Problem description =
Make a word-for-word copy of the entries below from their first line through the line with "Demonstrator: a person", and add nothing.

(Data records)
* * *

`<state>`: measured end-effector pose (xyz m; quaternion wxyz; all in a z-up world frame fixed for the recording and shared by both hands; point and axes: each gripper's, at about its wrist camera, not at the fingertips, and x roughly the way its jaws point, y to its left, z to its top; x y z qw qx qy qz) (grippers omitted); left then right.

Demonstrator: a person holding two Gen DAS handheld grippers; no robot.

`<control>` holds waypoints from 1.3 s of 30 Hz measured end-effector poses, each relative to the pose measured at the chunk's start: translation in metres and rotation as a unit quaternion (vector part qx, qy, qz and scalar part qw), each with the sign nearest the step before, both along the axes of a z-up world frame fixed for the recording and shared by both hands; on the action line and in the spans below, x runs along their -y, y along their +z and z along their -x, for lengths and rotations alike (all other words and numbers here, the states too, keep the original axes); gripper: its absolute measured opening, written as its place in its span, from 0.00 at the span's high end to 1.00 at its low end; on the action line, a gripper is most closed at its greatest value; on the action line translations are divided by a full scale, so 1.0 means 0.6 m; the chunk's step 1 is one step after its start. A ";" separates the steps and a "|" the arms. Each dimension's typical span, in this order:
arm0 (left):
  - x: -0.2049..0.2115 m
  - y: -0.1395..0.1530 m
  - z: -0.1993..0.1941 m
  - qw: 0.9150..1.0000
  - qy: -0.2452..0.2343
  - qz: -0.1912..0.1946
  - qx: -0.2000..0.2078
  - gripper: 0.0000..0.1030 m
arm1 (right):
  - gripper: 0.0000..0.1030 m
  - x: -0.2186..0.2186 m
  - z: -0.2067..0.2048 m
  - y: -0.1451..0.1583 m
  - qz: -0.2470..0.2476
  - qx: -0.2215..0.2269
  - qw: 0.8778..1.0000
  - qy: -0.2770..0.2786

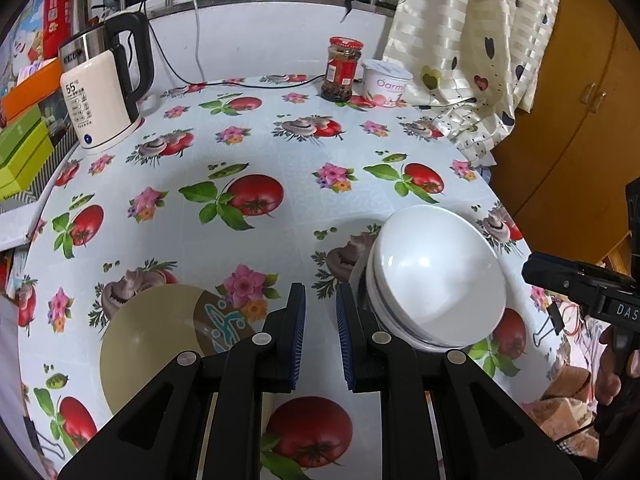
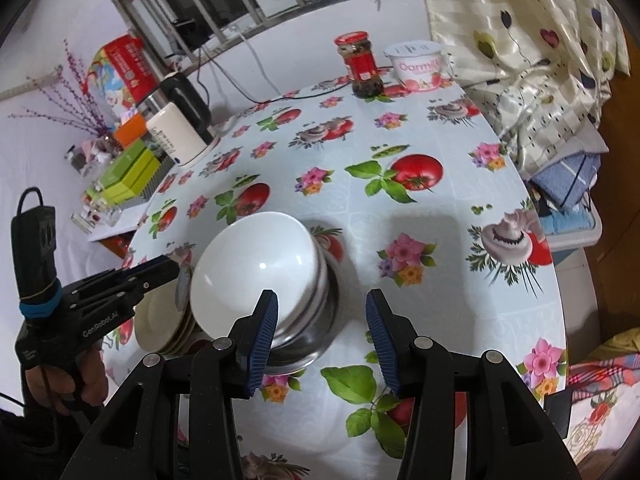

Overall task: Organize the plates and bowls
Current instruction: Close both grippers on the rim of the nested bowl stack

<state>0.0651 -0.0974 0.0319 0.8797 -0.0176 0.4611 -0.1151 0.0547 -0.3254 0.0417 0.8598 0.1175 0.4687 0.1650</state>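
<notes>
Item: stack of white bowls [image 2: 256, 264], nested on a steel bowl [image 2: 316, 336], near the desk [image 1: 280, 152] front edge; gathering like with like appears to be the purpose. Bowls empty.

Item: stack of cream plates [image 2: 160, 328], just beside the bowls, top plate [image 1: 152, 332] bare.

Left tool [image 1: 321, 336]: narrow, nothing between its pads, poised over the gap between plates and bowls.

Right tool [image 2: 322, 336]: moderately wide, empty, left pad overlapping the bowl stack in view; contact cannot be told.

Background: kettle [image 1: 104, 92], sauce jar [image 1: 343, 68] part full, sealed yoghurt tub [image 1: 386, 80].
</notes>
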 end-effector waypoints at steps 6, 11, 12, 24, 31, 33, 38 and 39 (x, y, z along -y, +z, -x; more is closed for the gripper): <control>-0.010 -0.012 -0.010 1.000 0.005 0.014 -0.013 0.84 | 0.56 0.015 -0.004 -0.012 -0.007 -0.009 1.000 -0.012; -0.014 -0.022 -0.016 0.999 0.008 0.021 -0.024 0.84 | 0.63 0.017 -0.010 -0.023 -0.006 -0.018 1.000 -0.011; -0.015 -0.024 -0.016 0.999 0.007 0.022 -0.025 0.84 | 0.64 0.017 -0.011 -0.027 -0.006 -0.021 1.000 -0.010; -0.031 -0.049 -0.030 0.993 -0.003 0.096 -0.069 0.84 | 0.79 0.021 -0.028 -0.066 -0.036 -0.058 0.998 -0.005; -0.037 -0.064 -0.035 0.986 -0.011 0.139 -0.094 0.84 | 0.79 0.026 -0.034 -0.085 -0.069 -0.076 0.995 -0.004; -0.035 -0.067 -0.034 0.984 -0.016 0.147 -0.099 0.84 | 0.79 0.026 -0.035 -0.088 -0.080 -0.078 0.994 -0.001; -0.028 -0.079 -0.039 0.980 -0.026 0.161 -0.118 0.84 | 0.79 0.030 -0.038 -0.098 -0.096 -0.086 0.992 -0.001; -0.027 -0.082 -0.040 0.979 -0.027 0.163 -0.123 0.84 | 0.79 0.030 -0.039 -0.099 -0.098 -0.087 0.991 -0.001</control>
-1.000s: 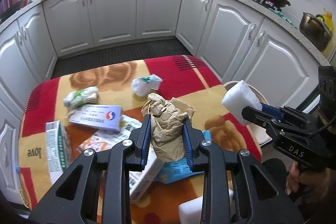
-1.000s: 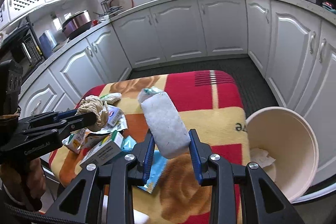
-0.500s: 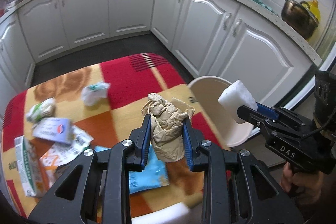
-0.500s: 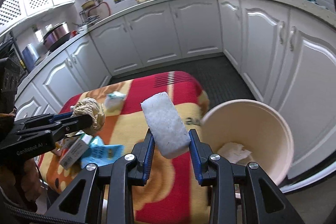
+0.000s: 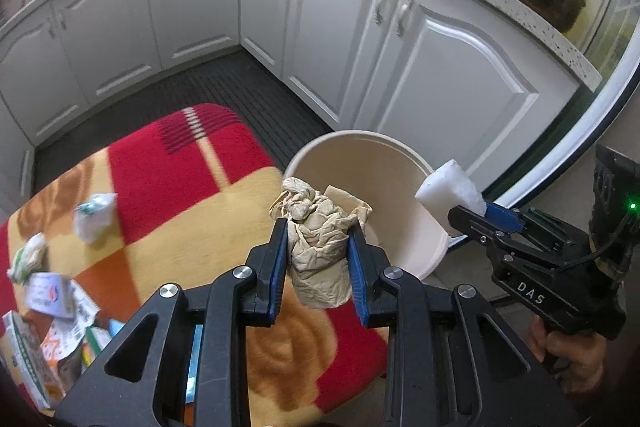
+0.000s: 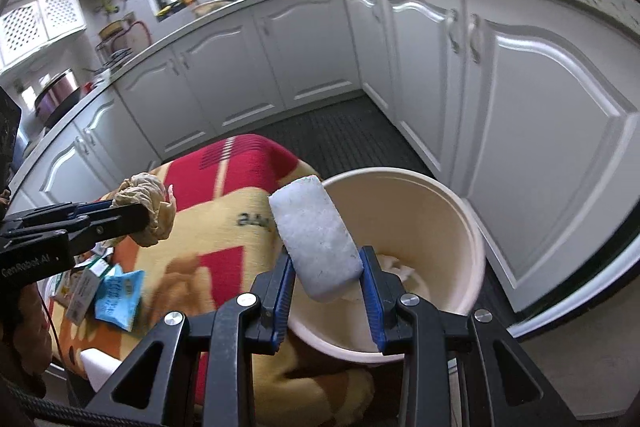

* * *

Result for this task =
`<state>`: measured end-effector pose (xyz m; quaternion wxyz; all in a z-up world frame fixed for the recording and shared by both hands; point and axes: each gripper's, at about its wrist camera, not at the fingertips, and x roughly the way its jaws point, y to its left, z to its top; x y z qw qx qy qz) (grippers omitted); left then right.

Demonstrator: a person holding two Gen DAS handheld grippers; no robot.

No additional answer is expected.